In his own words, Redhill shares how he wrote Bellevue Square.

Finding inspiration

"The original inspiration for the book came to me when I was at Bellevue Square Park in Kensington Market. It's a part of town that I go to a lot, I love Kensington Market. There was a morning in 2010 when I was just watching the passing parade of humanity. It occurred to me that there was no repetition — every person who walked into that park was as bizarrely unique as the person before them. And the idea came to me — what if there was some kind of computer glitch in this 'character generator' that is a park and suddenly someone who was completely identical to me walked in. What would I do?"

Creating the world

"It took a lot of time for me to write. On the first couple of drafts, I'm just trying to get at the story and understand the main characters. Then on subsequent passes — of which there are many — I find myself putting down different layers, feeling out what's missing. I wrote, listened to what was happening, and responded to what I felt the book wanted and needed."

Emotional involvement

"I do feel emotionally involved when writing, but not in the same way I would if any of this was happening to somebody I actually knew in the real world. When you're writing, you are standing back, almost like being a bad parent. I wouldn't describe it as dispassionate, it is more analytical. However, I think the writer needs empathy as a basic building block to write anything that the reader is going to believe." 

Complex simplicity

"It was seven years of composing drafts.
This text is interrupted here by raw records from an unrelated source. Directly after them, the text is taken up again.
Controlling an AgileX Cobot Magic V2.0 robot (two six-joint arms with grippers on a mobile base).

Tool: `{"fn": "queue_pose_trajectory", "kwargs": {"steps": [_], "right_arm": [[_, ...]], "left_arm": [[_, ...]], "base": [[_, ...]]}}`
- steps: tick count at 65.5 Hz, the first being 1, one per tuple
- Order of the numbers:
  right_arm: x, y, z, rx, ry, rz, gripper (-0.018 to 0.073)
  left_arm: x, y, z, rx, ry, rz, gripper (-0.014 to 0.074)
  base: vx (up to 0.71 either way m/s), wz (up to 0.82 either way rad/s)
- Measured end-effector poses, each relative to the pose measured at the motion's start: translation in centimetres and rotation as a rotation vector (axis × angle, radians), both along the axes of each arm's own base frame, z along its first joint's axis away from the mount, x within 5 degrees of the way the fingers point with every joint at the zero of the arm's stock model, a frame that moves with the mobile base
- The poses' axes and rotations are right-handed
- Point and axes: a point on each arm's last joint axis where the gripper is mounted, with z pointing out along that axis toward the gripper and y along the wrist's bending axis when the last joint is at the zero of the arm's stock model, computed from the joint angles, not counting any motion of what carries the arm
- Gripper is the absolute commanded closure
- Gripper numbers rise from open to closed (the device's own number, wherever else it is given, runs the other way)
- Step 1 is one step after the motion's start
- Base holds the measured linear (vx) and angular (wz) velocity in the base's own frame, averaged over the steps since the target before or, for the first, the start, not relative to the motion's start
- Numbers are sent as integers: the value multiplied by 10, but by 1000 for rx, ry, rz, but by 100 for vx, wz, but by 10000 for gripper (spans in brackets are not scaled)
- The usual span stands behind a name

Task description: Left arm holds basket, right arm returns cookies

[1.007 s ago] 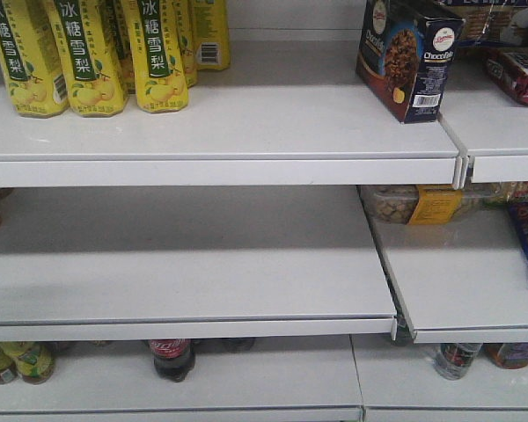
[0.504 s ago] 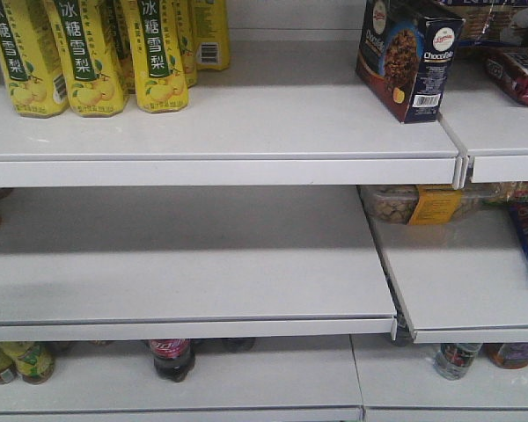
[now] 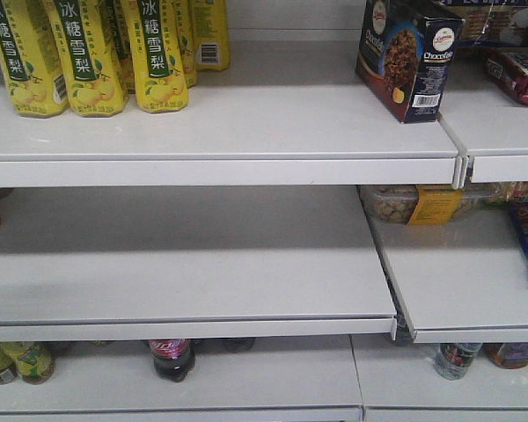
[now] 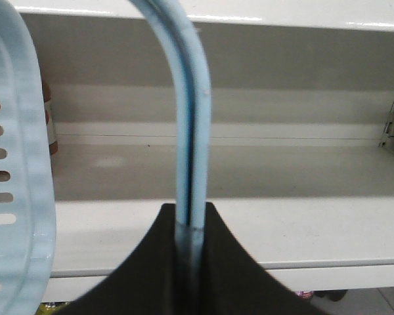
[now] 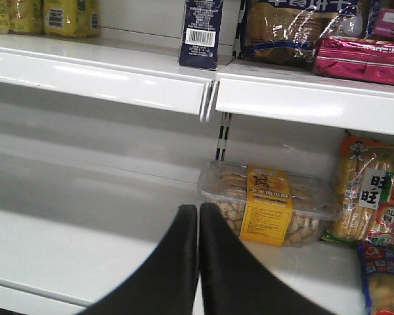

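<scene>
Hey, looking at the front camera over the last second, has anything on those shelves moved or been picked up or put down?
Nothing visibly changed. The Chocofello cookie box stands in the same spot on the top shelf, the yellow drink bottles are where they were, and no arm enters the front view.

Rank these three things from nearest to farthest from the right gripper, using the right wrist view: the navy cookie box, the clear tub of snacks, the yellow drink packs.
1. Clear tub of snacks: just beyond the right gripper, on the middle shelf, slightly right.
2. Navy cookie box: on the upper shelf, almost straight above.
3. Yellow drink packs: upper shelf, far left.
</scene>
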Motion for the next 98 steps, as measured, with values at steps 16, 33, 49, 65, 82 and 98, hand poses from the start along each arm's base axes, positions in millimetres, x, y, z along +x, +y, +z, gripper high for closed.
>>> {"fn": "queue_pose_trajectory", "kwargs": {"steps": [16,33,49,65,82,98], "right_arm": [[0,0,-1,-47,5,-1,567],[-4,-5,-23,18,-23,-59,567],[-11,-11,-38,141,-53,-144,567],[-11,-11,-39,154,-42,-149,566],[-11,-11,-39,162,-41,-149,566],[-11,-11,-39,161,-41,-149,566]], "left_arm": [[0,0,0,0,0,0,603],[0,0,0,0,0,0,603],[0,0,0,0,0,0,603],[0,0,0,0,1,0,603],[0,0,0,0,1,0,603],[0,0,0,0,1,0,603]], "base": [[0,0],[0,0],[0,0],[0,0],[0,0],[0,0]]}}
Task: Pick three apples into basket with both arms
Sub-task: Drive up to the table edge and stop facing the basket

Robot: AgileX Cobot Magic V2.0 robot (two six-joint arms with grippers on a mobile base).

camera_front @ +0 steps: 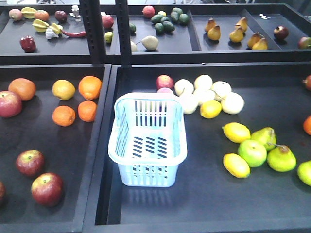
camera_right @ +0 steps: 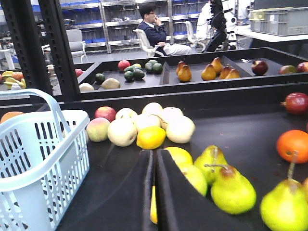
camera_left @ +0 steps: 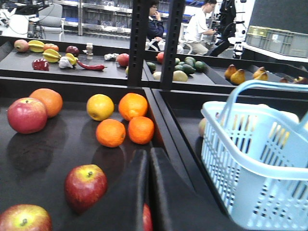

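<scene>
The pale blue basket (camera_front: 148,141) stands in the middle tray with nothing inside. Two dark red apples (camera_front: 30,162) (camera_front: 47,189) lie at the front of the left tray, and a sliver of a third (camera_front: 1,191) shows at the frame edge. In the left wrist view my left gripper (camera_left: 148,153) is shut and holds nothing. It hangs over the left tray with one apple (camera_left: 85,186) just to its left, another (camera_left: 24,219) at the bottom corner and one (camera_left: 146,219) partly hidden behind the fingers. My right gripper (camera_right: 154,154) is shut and holds nothing, to the right of the basket (camera_right: 38,154). Neither arm shows in the front view.
Oranges (camera_front: 77,102) and a pinkish-red apple (camera_front: 9,104) lie further back in the left tray. A raised divider (camera_front: 99,160) separates the trays. Right of the basket lie pale round fruit (camera_front: 209,94), lemons (camera_front: 236,132) and green pears (camera_front: 272,150). A black post (camera_front: 124,34) stands behind.
</scene>
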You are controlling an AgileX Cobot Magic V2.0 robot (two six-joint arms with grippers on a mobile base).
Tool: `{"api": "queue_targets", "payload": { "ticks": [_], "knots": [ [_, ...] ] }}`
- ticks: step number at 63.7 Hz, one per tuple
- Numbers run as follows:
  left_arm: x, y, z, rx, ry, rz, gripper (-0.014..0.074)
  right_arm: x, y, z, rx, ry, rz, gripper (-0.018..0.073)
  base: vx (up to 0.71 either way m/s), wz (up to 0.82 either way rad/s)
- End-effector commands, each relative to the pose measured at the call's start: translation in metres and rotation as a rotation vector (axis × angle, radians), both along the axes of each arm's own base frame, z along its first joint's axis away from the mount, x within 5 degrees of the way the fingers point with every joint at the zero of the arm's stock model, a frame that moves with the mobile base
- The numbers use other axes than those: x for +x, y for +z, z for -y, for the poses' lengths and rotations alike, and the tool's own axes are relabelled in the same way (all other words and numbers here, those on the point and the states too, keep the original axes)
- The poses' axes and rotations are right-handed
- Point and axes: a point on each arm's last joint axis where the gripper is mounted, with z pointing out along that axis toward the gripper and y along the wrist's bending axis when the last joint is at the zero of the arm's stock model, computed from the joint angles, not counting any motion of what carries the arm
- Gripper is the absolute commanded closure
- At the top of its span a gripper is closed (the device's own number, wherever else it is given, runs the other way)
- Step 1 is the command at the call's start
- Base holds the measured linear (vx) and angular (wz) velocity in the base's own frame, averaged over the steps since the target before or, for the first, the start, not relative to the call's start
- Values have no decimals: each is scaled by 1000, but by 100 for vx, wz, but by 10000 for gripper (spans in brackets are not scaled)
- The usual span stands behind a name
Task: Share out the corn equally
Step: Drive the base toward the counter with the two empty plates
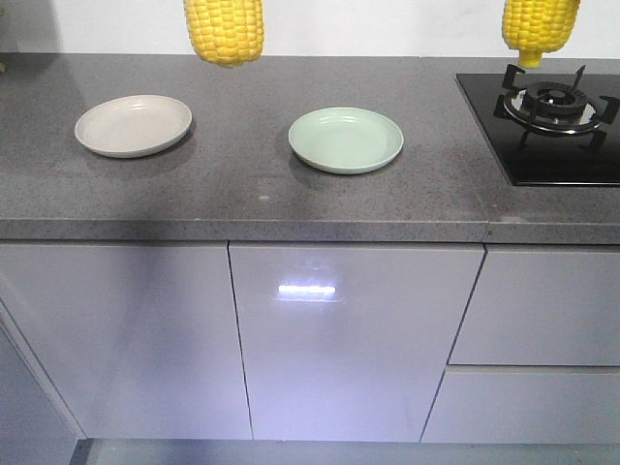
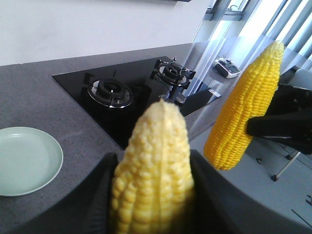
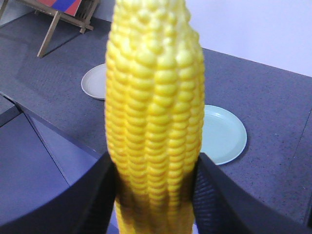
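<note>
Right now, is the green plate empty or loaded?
Empty. The green plate is bare in the front view; the left gripper holds one cob, the right gripper another cob.

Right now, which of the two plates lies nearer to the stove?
The pale green plate; the beige plate lies farther left, away from the stove.

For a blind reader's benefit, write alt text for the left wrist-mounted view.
A tapered yellow corn cob stands in the black jaws of the left gripper; a second yellow cob hangs at right, held by the right gripper. Behind lie a pale green round plate on a grey speckled countertop and a black glass gas hob.
</note>
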Motion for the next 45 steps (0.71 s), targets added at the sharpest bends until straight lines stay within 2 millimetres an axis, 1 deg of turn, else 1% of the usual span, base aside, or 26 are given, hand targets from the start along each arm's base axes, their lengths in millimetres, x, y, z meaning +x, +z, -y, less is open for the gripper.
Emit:
{"api": "queue_targets", "payload": {
  "ticks": [1,45],
  "knots": [
    [-22,21,-4,-62,-14,73,603,-13,21,-1,39,-14,108,566,13,-4],
    [-22,21,-4,-62,-14,73,603,-13,21,-1,39,-14,108,566,11,-6]
  ]
}}
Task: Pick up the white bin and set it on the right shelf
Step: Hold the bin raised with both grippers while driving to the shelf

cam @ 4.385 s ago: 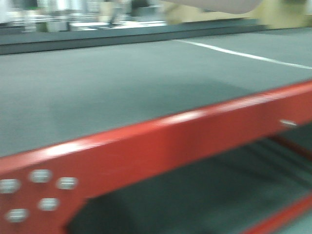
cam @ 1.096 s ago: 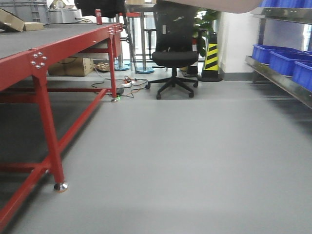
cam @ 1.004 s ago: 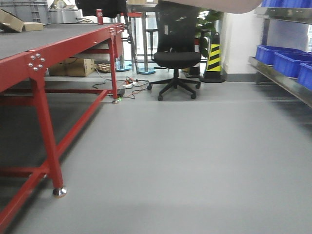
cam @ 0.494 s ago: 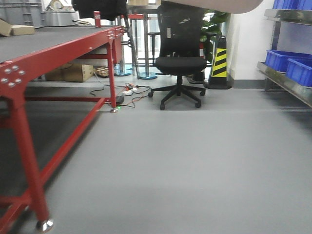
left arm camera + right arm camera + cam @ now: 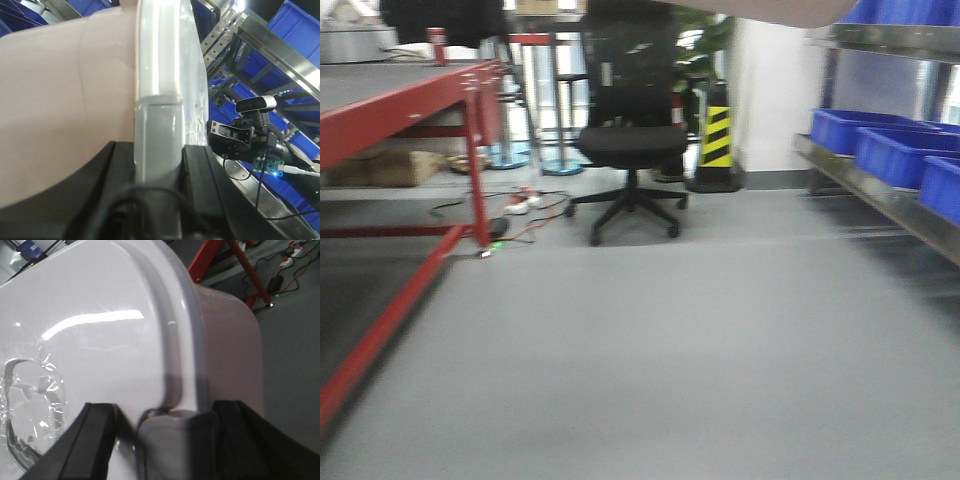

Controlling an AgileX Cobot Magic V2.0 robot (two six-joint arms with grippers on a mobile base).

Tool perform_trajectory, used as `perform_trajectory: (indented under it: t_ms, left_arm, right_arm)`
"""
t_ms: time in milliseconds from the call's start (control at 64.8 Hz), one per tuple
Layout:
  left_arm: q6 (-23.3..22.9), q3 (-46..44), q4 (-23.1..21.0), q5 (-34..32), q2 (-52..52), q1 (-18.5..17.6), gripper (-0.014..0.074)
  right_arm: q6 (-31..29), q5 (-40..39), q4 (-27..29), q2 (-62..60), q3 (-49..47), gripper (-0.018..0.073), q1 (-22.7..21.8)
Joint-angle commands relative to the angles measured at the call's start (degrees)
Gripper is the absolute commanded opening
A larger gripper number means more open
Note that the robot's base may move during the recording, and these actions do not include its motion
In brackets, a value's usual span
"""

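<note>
I carry the white bin (image 5: 60, 95) between both arms. In the left wrist view my left gripper (image 5: 157, 152) is shut on a grey clip of its lid rim (image 5: 162, 60), beige wall to the left. Seen from the right wrist, my right gripper (image 5: 167, 415) is shut on the opposite grey clip, with the glossy white lid (image 5: 90, 325) on the left and the pinkish wall (image 5: 235, 350) on the right. In the front view, only the bin's underside (image 5: 790, 8) shows at the top edge. The right shelf (image 5: 880, 190), shiny steel, stands at the right.
Blue open bins (image 5: 890, 145) fill the steel shelf. A red-framed table (image 5: 410, 105) stands left, with cables (image 5: 515, 205) on the floor by its leg. A black office chair (image 5: 630, 140) and a striped cone (image 5: 715, 135) stand ahead on grey floor.
The front view has swung to the right: the red table slid toward the left edge and the steel shelf with blue bins takes up more of the right side. The bin stays held.
</note>
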Motion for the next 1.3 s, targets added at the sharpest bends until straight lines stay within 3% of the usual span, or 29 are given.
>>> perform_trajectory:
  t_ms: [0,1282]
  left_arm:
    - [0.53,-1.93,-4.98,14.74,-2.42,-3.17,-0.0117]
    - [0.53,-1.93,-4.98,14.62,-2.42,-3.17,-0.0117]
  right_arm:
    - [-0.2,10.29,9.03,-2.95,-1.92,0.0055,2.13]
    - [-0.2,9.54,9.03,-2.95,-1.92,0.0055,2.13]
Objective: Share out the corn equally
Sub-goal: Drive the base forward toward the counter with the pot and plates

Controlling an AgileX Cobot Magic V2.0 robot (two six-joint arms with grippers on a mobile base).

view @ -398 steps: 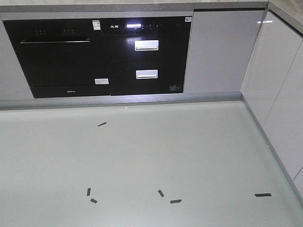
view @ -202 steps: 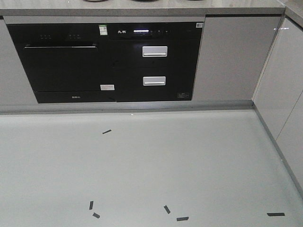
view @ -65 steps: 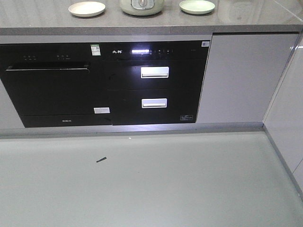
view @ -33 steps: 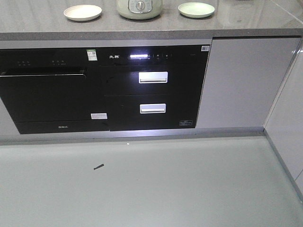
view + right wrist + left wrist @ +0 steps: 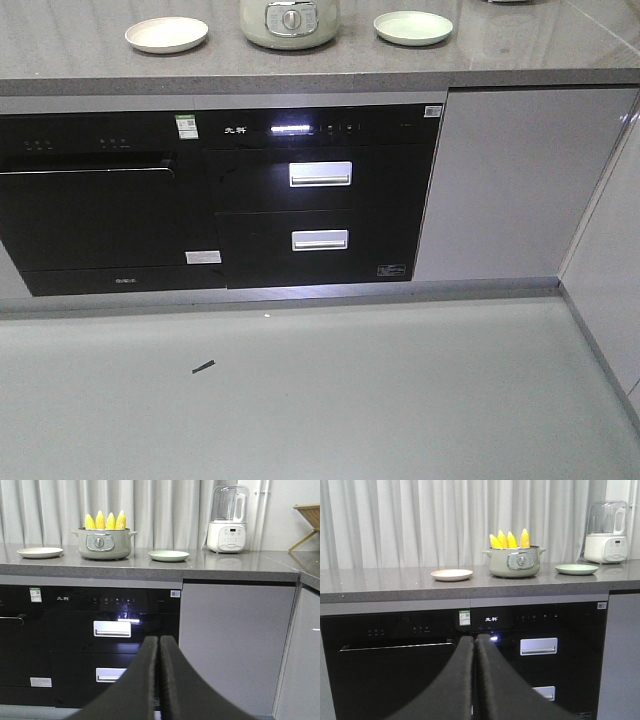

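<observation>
Nothing distributed yet: both grippers empty, and we're not at the counter.

Left gripper point(image 5: 474, 640) and right gripper point(image 5: 159, 640) each have their black fingers pressed together with nothing between them, both low in front of the black glass-fronted appliance bank point(image 5: 395, 670). Up on the grey stone countertop point(image 5: 380, 585), all four yellow husked corn cobs point(image 5: 509, 540) stand tips-up in the pale green round pot point(image 5: 515, 562). The cream round plate point(image 5: 451, 574) sits left of the pot and the pale green round plate point(image 5: 576, 569) right of it, both bare and apart from it. We judge zero done. Likely two cobs per plate, so four picks remain, and the jaws must part first.
</observation>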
There was a long process of complexity, followed by simplification, and followed by dead ends. It was often about backing up and figuring out where to go. I started the book on as realistic a footing as I could, because the genre itself — call it a mystery, a thriller, a ghost story or whatever —  doesn't interest me as much as the psychological roots interest me. I tried very hard to listen to both my own subconscious, as well as the subconscious of the book, to figure out what turns the novel could take. The book has a subtle and complicated internal structure. I do believe that it will reward readers on more than one reading."

Michael Redhill's comments have been edited and condensed.